# Comp Journal-14.5 Weeks Out



## Stacey (Feb 3, 2004)

Okay This journal is for my diet and training only!! You guys Know how much I LOVE To chat--sooo lets keep on chatting in my other one! Please!! My Coach's need to see what I'm doing! 

With the help of Dvlmn & Leslie on my diet and workouts HERE I GO~~  

I am following a modified version of Twin Peaks carb cyclying.
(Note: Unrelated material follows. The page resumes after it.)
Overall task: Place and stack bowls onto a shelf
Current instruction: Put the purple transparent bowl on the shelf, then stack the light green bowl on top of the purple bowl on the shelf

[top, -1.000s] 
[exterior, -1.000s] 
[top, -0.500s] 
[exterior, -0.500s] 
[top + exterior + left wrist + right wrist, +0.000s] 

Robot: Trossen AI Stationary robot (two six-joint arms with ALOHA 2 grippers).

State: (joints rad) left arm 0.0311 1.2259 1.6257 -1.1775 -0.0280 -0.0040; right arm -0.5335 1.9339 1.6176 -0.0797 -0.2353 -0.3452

I have 3 no carb days a week. (w/ veggies)
-No fish oil because that is what was bothering my tummy. 
-Keeping shakes to one a day b/c my tummy was extremly irratted from all the shakes.

Supps are: prenatal, Vitamin B-12, Lipoderm-Y, Liptigen, occasional Effedrine pill--but only one pill (calls for 3 per dose-however one gives me a pump) 
(more to come later when it gets closer)

My weight- 125 (which has not Changed YET)
Height-       5'5
waist-         22.5

more measurements to come this weekend.

I will put my training split up also later- Still working on that.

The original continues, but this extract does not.